= Assignment =
Copy each line from the data that has the word "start" in it.

::::::::

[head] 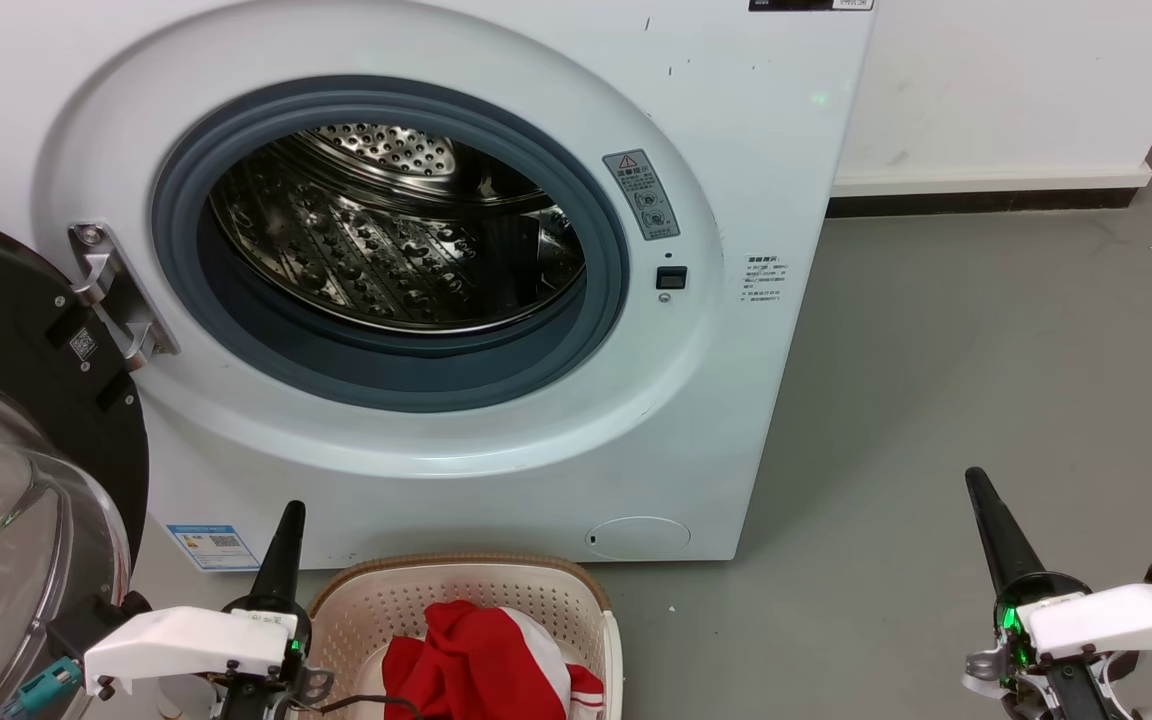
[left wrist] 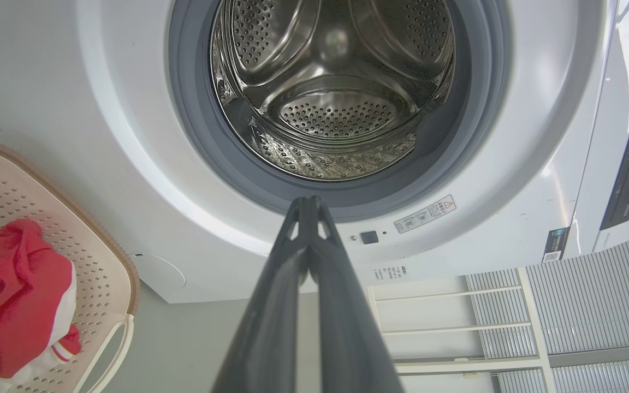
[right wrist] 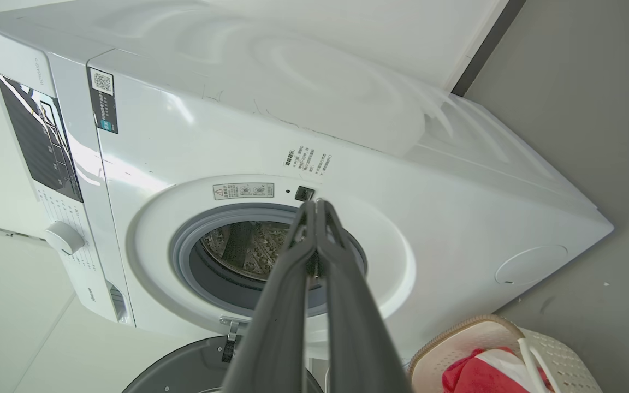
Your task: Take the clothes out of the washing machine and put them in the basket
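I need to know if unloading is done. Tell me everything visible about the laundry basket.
The basket is cream plastic, a rounded rectangle with perforated walls, a brown rim and a pale loop handle. It stands upright on the grey floor close in front of the washing machine, below the porthole. Red and white clothes lie bunched inside it. Its near end is cut off in the head view.

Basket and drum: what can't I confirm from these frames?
Clothes count: head view's bottom edge cuts the basket; folds merge, so one or two garments is unclear.
Drum front floor: hidden behind the grey door seal in head view.
Warning label: text too small.
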You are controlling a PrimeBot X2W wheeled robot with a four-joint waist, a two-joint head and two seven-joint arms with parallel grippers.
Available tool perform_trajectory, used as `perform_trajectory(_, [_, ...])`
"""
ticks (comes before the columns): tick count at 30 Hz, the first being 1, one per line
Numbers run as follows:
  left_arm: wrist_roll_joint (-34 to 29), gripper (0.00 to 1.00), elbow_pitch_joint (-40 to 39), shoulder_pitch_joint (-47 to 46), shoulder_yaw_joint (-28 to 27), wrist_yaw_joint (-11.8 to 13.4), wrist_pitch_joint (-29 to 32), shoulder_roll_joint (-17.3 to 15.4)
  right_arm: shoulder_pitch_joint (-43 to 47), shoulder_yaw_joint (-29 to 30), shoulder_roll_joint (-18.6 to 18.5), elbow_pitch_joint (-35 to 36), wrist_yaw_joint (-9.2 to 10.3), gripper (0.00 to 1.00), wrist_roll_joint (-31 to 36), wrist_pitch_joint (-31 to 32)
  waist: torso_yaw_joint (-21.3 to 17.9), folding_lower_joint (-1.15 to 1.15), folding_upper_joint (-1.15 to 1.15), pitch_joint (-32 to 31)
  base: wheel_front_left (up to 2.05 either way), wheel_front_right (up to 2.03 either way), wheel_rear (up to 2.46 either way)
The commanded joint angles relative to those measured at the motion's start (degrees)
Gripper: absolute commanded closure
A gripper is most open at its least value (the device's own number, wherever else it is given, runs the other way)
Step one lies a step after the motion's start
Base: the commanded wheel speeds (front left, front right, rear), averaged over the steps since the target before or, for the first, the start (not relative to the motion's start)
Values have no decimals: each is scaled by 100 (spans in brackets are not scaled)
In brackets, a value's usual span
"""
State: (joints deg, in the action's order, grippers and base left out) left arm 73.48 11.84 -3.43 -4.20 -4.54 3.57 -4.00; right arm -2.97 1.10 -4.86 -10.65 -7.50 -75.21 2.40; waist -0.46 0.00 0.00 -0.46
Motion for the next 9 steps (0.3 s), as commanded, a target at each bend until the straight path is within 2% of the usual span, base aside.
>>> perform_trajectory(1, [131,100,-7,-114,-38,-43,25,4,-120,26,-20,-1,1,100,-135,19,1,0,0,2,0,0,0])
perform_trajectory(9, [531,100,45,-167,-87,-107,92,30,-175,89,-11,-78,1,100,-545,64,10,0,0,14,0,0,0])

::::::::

= Completed exercise =
The commanded joint angles relative to those measured at the motion's start (degrees)
Step one lies a step after the motion's start
Base: the commanded wheel speeds (front left, front right, rear), averaged over the steps since the target before or, for the first, the start (not relative to the motion's start)

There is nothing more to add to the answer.